The embattled Cherubim appear'd on high,

And coursers, wing'd with lightning, swept the sky;
Chariots, whose wheels with living instinct roll'd,
Spirits of unimaginable mould,

Powers, such as dwell in heaven's serenest light,

Too pure, too terrible for mortal sight,
From depth of midnight suddenly reveal'd,
In arms, against the Giants took the field.

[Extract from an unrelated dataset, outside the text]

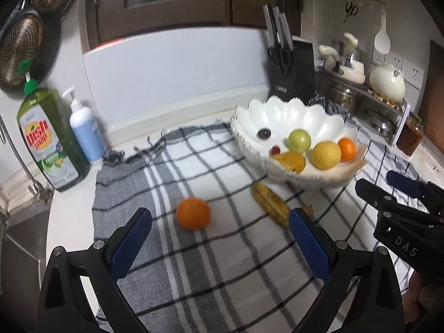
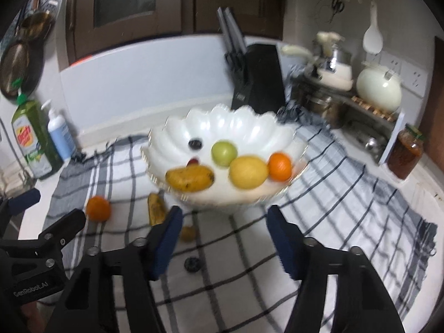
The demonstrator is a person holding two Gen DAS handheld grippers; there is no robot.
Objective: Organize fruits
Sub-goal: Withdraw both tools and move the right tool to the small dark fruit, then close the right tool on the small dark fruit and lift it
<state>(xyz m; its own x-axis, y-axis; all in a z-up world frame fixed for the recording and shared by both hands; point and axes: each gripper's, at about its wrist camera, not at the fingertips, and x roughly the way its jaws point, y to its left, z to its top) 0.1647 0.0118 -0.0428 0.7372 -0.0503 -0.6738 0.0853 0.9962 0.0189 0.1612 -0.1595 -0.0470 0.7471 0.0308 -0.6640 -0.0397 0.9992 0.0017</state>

On such an host Elisha's servant gazed,

When all the mountain round the prophet blazed:
With such an host, when war in heaven was wrougnt,
Michael, against the Prince of Darkness fought.
Roused by the trumpet, that shall wake the dead,
The torpid foe in consternation fled;
The Giants headlong in the uproar ran,
The king himself the foremost of the van,
Nor e'er his rushing squadrons led to fight
With swifter onset than he led that flight.
Homeward the panic-stricken legions flew ;

Their arms, their vestments from their limbs they threw ;
O'er shields and helms the reinless camel strode,

And gold and purple strew'd the desert road.

THE THAW.

LISTENING, as oft he listens in a shell
To the mock tide's alternate fall and swell,
He kneels upon the ice,-inclines his ear,
And hears-or does he only seem to hear!-
A sound, as though the Genius of the Deep
Heaved a long sigh, awaking out of sleep.
He starts;-'twas but a pulse within his brain!
No-for he feels it beat through every vein;
Groan following groan (as from a giant's breast,
Beneath a burying mountain, ill at rest),
With awe ineffable his spirit thrills,

And rapture fires his blood, while terror chills.
The keen expression of his eye alarms

His mother; she has caught him in her arms,

And learn'd the cause ;-that cause, no sooner known,
From lip to lip, o'er many a league is flown ;
Voices to voices, prompt as signals, rise
In shrieks of consternation to the skies;
Those skies, meanwhile, with gathering darkness scowl
Hollow and winterly the bleak winds howl.
From morn till noon had ether smiled serene,
Save one black-belted cloud, far eastward seen,
Like a snow-mountain ;-there in ambush lay
The undreaded tempest, panting for his prey.
That cloud by stealth hath through the welkin spread,
And hangs in meteor-twilight overhead;

At foot, beneath the adamantine floor,

Loose in their prison-house the surges roar.
To every eye, ear, heart, the alarm is given,

And landward crowds (like flocks of sea-fowl driven,
When storms are on the wing), in wild affright,
On foot, in sledges, urge their panic flight,

In hope the refuge of the shore to gain
Ere the disruption of the struggling main,
Foretold by many a stroke, like lightning sent
In thunder, though the unstable continent.

TO BRITAIN.

I LOVE Thee, O my native Isle !
Dear as my mother's earliest smile,
Sweet as my father's voice to me,

Is all I hear, and all I see,

When, glancing o'er thy beauteous land,
In view thy public virtues stand,
The guardian-angels of thy coast,
Who watch the dear domestic host,
The heart's affections, pleased to roam
Around the quiet heaven of home.

I love thee,-when I mark thy soil
Flourish beneath the peasant's toil,
And from its lap of verdure throw
Treasures which neither Indies know.
I love Thee,-when I hear around
Thy looms, and wheels, and anvils sound.
Thine engines heaving all their force,
Thy waters labouring on their course,
And arts, and industry, and wealth,
Exulting in the joys of health.

I love Thee,-when I trace thy tale
To the dim point where records fail;
Thy deeds of old renown inspire
My bosom with our fathers' fire;
A proud inheritance I claim

In all their sufferings, all their fame:
Nor less delighted, when I stray

Down History's lengthening, widening way.
And hail thee in thy present hour,
From the meridian arch of power,
Shedding the lustre of thy reign,
Like sunshine, over land and main.

THE COMMON LOT.

ONCE in the flight of ages past,
There lived a man:-and who was he!
-Mortal! howe'er thy lot be cast.
That man resembled thee.

Unknown the region of his birth,
The land in which he died unknown:
His name hath perish'd from the earth.